- [Your task]: For this exercise, copy exactly the lines below from the one with "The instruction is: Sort" through the one with "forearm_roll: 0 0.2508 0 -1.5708" and leave out the pictures.

-- Data supplied follows --

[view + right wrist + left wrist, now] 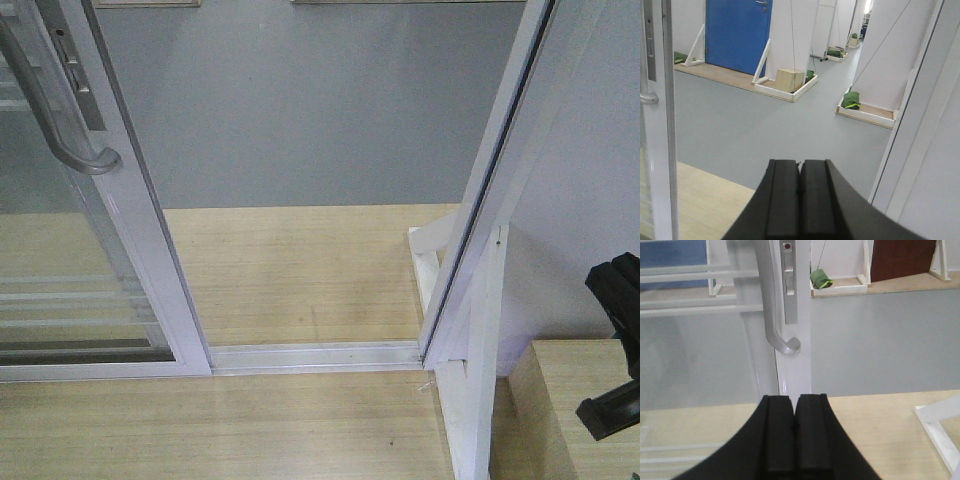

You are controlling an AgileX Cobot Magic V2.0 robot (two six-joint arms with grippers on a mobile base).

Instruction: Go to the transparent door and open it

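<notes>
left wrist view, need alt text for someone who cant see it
The left pincer, shut and empty, points at the white stile of the transparent door, just below its curved grey handle and lock plate. To the left is glass with thin white bars; to the right, an open gap shows grey floor, with pale wood floor nearer.

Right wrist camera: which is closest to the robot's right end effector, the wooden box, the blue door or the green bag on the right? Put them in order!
From the right end effector, nearest first:
1. Green bag, ahead and to the right, on a low platform.
2. Wooden box, ahead, slightly left, inside a white-edged tray.
3. Blue door, far left, at the back.
</notes>
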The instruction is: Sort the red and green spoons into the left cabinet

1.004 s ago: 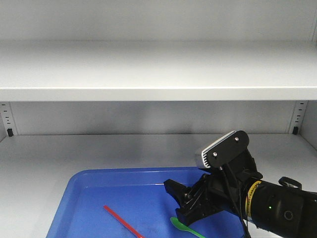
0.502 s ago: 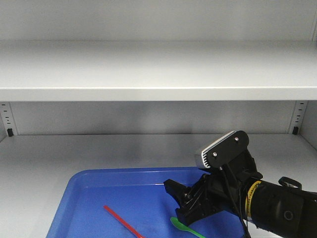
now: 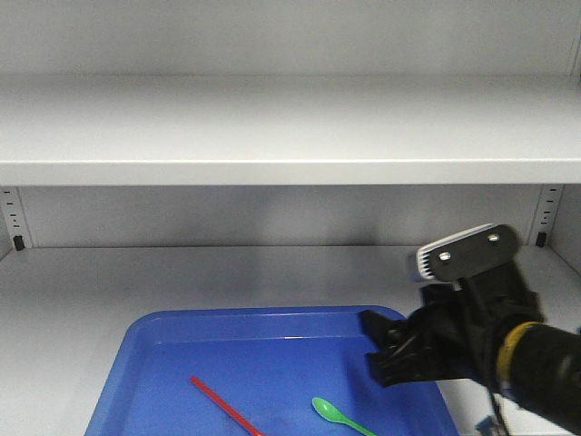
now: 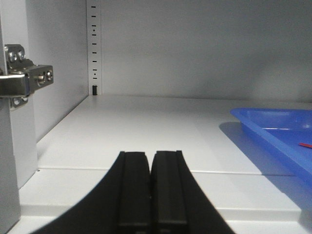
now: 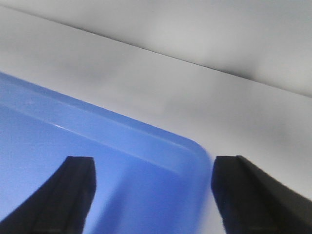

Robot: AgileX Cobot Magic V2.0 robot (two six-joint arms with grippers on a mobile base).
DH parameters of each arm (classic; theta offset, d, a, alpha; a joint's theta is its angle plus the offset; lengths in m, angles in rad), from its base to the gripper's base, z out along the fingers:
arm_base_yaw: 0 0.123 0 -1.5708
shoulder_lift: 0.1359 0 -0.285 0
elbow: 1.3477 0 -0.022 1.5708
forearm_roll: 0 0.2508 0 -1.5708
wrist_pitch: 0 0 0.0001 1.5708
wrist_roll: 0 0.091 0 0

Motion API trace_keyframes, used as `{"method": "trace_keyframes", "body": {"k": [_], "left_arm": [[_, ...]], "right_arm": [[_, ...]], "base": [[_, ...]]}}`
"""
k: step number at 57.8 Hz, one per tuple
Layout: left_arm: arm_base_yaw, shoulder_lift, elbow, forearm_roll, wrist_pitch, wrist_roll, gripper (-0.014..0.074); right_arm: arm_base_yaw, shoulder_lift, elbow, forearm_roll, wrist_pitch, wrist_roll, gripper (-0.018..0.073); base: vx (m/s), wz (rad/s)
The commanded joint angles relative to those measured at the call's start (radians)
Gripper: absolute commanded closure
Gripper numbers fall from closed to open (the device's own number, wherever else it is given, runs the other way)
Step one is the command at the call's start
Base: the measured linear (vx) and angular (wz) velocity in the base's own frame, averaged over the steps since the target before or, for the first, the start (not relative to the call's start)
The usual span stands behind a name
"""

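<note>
Red spoon lies flat in the blue tray, handle running from 10 to 4 o'clock, left of tray centre. Green spoon lies just right of it, bowl toward 10 o'clock, apart from the red one. Only a sliver of red shows at the right edge of the left wrist view. I see the tray sitting on the lower shelf of the grey cabinet; peg-hole strips at the back corners. Right hand hangs over the tray's far right corner, fingers spread wide, nothing between them. Left hand clenched, fingers pressed together, empty, low over the shelf, left of the tray.
</note>
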Motion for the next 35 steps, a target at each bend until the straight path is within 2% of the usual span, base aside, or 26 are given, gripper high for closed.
{"method": "trace_keyframes", "body": {"k": [1,5,9,13,20,27,35], "left_arm": [[0.003,-0.020,-0.003,0.000,-0.088,0.003,0.0561],[0.003,-0.020,-0.003,0.000,-0.088,0.003,0.0561],[0.003,-0.020,-0.003,0.000,-0.088,0.003,0.0561],[0.003,-0.020,-0.003,0.000,-0.088,0.003,0.0561],[0.003,-0.020,-0.003,0.000,-0.088,0.003,0.0561],[0.003,-0.020,-0.003,0.000,-0.088,0.003,0.0561],[0.003,-0.020,-0.003,0.000,-0.088,0.003,0.0561]], "right_arm": [[-0.003,-0.079,-0.033,0.114,0.120,-0.115,0.0079],[-0.004,-0.124,-0.026,0.161,0.213,-0.198,0.0126],[-0.019,-0.166,0.007,0.168,0.212,-0.254,0.0176],[-0.061,-0.230,0.085,0.192,0.145,-0.293,0.0254],[-0.154,-0.356,0.236,0.240,-0.025,-0.292,0.0404],[-0.235,-0.494,0.362,0.291,-0.096,-0.292,0.0577],[-0.334,-0.647,0.453,0.378,-0.096,-0.294,0.0571]], "base": [[0.00,0.00],[0.00,0.00],[0.00,0.00],[0.00,0.00],[0.00,0.00],[0.00,0.00],[0.00,0.00]]}}
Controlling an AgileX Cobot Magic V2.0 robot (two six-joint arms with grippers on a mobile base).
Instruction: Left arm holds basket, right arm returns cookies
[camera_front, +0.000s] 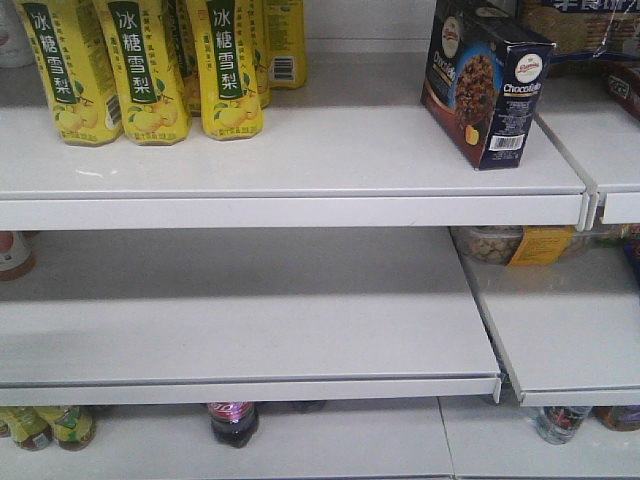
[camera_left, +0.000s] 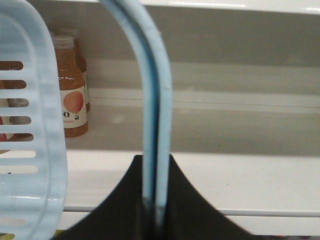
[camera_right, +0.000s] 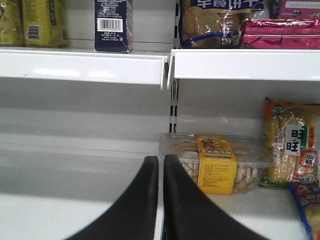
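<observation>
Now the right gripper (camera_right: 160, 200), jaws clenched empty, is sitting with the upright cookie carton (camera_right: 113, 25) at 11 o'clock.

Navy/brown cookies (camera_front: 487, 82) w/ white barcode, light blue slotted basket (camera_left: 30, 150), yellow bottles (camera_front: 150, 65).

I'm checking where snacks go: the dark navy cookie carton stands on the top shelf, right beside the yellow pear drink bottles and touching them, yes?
Not quite. The dark navy cookie carton does stand on the top shelf, but apart from the yellow pear drink bottles, with bare shelf between. The exterior front-facing view shows it.
</observation>
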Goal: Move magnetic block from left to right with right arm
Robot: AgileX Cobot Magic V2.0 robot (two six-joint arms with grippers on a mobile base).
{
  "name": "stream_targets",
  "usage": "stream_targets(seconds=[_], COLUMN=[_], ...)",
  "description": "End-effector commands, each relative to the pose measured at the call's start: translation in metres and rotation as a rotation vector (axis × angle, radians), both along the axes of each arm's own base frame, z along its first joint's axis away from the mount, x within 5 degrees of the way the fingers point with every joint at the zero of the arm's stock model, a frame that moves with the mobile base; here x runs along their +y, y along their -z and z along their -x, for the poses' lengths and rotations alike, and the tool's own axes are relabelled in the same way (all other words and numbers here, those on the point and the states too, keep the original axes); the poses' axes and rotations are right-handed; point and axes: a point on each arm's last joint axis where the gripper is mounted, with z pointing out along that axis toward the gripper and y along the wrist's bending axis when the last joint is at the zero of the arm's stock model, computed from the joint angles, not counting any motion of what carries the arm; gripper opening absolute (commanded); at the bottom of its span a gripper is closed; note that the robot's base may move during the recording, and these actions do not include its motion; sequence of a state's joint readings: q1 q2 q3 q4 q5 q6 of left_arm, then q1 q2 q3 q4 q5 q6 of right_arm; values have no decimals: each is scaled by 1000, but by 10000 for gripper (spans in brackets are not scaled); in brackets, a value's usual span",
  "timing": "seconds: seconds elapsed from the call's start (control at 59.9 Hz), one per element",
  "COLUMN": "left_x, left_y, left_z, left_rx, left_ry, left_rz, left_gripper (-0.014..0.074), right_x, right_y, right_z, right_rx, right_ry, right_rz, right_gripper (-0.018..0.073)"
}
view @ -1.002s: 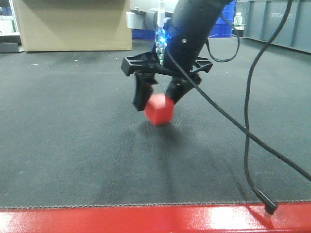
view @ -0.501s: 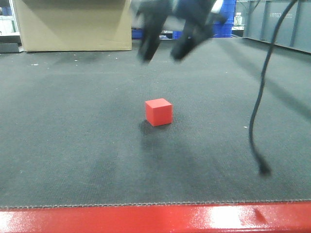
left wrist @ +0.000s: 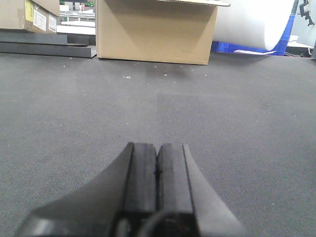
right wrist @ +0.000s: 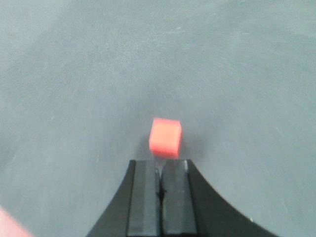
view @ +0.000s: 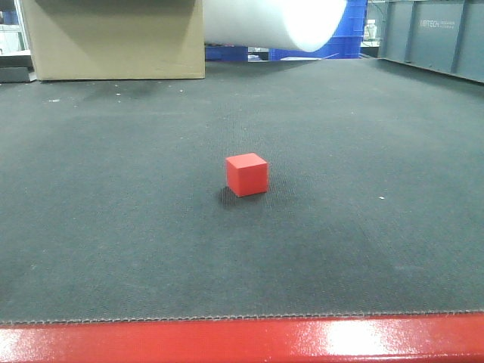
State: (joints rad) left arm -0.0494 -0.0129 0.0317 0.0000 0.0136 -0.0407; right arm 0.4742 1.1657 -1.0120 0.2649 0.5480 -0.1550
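The magnetic block [view: 246, 174], a small red cube, rests flat on the dark mat [view: 113, 189] near the middle of the front view, with nothing touching it. No gripper shows in that view. In the right wrist view the block [right wrist: 165, 137] lies on the mat just beyond the tips of my right gripper [right wrist: 159, 165], whose fingers are pressed together, empty, and held above the mat. My left gripper [left wrist: 157, 148] is shut too, with only bare mat ahead of it.
A cardboard box [view: 113, 38] and a large white roll [view: 272, 19] stand at the mat's far edge, with grey crates [view: 431, 34] at the back right. A red edge [view: 242, 342] borders the mat's near side.
The right gripper let go of the block, rose, and left the front view together with its cable. The block went from tilted in the fingers to sitting flat on the mat.
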Motion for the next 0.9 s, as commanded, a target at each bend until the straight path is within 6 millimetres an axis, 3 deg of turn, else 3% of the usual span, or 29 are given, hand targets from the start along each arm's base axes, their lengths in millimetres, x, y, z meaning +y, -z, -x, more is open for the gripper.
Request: stream_targets(seconds=[0.0,0.217,0.451,0.585,0.885], left_x=[0,0,0,0,0], left_y=[-6,-6,-6,-6,-6], left_z=[2,2,2,2,2], left_rx=[-94,-94,-94,-94,-94], left_ry=[4,4,4,4,4], left_rz=[11,11,11,11,11], left_gripper=[-116,-116,-116,-116,-116], right_x=[-18,-50,-71,-76,-76], right_y=[-14,4,-7,-11,-11], right_z=[27,88,129,139,138], right_rx=[-164,-277,-410,-451,-457], right_ry=[42,59,54,54,55], right_rz=[-96,-160,-230,-252,-248], right_gripper=[69,69,69,69,69])
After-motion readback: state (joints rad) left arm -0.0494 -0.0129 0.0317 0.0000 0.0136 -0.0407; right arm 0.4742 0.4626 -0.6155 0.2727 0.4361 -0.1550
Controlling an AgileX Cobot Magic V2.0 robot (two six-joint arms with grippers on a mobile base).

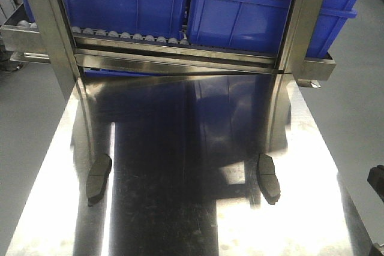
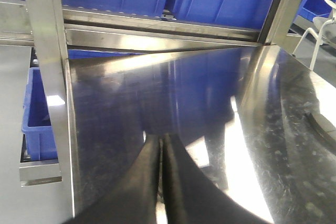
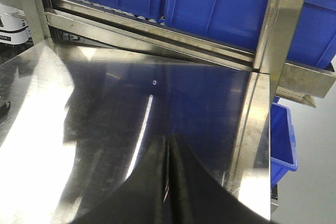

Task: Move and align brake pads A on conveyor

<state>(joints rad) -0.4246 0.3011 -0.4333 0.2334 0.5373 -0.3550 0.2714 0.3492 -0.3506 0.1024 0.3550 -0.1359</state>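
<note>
Steel polished to a mirror makes up the table (image 1: pixel 180 214), and two brake pads lie flat on it, on the near side of the rack (image 1: pixel 174 52) that stands across the table's far end. The left pad (image 1: pixel 99 178) sits in line with the rack's left post (image 1: pixel 48 34), and the right pad (image 1: pixel 269 178) in line with the rack's right post (image 1: pixel 297 22). They are well apart, with bare steel between them. Each pad lies lengthwise toward the rack, its far end angled slightly inward. Both are dark grey and cast dim reflections in the metal.

Two blue bins (image 1: pixel 120 1) stand side by side on the rack's row of rollers (image 1: pixel 120 35), and their colour is mirrored in the tabletop below.

From the wrist cameras, the left fingers (image 2: pixel 157 145) are pressed together with nothing between them and point toward the rack over bare steel. The right fingers (image 3: pixel 165 148) are likewise together and empty. Neither pair touches a pad.
</note>
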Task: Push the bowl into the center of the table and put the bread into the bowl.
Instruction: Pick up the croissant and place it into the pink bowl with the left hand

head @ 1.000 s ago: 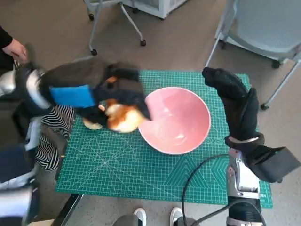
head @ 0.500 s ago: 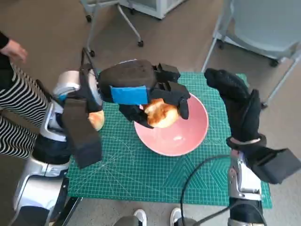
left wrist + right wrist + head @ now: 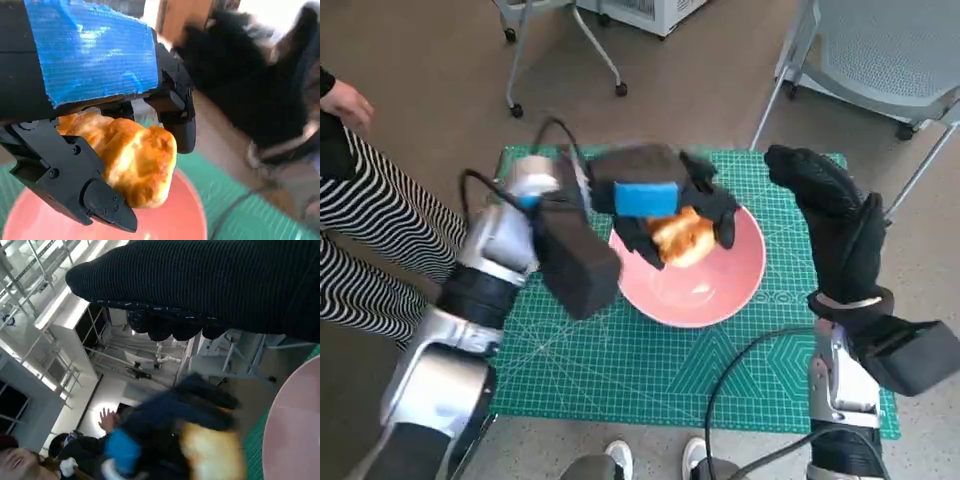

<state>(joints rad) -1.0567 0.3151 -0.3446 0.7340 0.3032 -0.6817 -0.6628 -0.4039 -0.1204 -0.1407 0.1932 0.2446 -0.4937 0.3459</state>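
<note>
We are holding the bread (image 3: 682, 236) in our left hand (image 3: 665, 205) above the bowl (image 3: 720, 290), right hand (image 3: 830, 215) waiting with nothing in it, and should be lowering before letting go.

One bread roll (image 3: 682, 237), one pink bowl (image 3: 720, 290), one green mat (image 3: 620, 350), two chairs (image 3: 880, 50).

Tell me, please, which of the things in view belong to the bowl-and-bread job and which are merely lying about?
Belonging to the job:
- pink bowl
- bread, held over the bowl by the left hand
- green cutting mat covering the table
- right hand, raised beside the bowl

Lying about:
- office chair
- person in striped trousers
</note>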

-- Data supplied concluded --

- [The completed task]:
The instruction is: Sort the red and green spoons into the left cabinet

1.004 s ago: 
0.502 s ago: 
now: 
now: 
now: 

Robot: AgileX Cobot Magic V2.0 robot (two six-joint arms with grippers on a mobile base).
DH parameters of each arm (classic; theta offset, d, a, alpha; a joint's theta is its angle plus the offset; lengths in m, angles in rad), from its base to the gripper's base, z out along the fingers:
arm_base_yaw: 0 0.123 0 -1.5708
shoulder_lift: 0.1359 0 -0.285 0
elbow: 1.3477 0 -0.022 1.5708
forearm_roll: 0 0.2508 0 -1.5708

The answer to this exercise has been fully stated.